[Start of Attachment]
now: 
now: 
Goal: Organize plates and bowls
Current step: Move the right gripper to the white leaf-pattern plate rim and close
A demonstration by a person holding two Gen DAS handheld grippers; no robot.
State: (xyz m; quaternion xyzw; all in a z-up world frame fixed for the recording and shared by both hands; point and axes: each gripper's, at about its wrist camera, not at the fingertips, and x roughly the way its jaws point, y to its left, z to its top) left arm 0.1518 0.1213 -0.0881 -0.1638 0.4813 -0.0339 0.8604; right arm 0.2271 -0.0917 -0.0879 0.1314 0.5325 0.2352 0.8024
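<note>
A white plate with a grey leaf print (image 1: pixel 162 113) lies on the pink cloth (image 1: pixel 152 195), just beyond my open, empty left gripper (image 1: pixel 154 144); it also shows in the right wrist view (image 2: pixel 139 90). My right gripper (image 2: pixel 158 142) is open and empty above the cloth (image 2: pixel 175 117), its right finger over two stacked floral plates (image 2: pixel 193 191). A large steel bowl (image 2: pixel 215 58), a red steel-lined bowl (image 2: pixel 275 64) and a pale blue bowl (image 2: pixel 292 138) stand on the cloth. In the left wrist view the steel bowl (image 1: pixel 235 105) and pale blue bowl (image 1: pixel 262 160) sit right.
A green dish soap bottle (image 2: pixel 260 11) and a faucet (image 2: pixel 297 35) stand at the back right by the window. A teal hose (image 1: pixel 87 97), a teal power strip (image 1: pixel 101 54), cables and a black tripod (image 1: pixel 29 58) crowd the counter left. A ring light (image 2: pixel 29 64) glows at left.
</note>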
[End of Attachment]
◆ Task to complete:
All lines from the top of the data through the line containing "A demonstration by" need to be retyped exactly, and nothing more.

◆ Final answer:
now: 
now: 
Goal: Organize plates and bowls
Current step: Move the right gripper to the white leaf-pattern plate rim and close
A demonstration by a person holding two Gen DAS handheld grippers; no robot.

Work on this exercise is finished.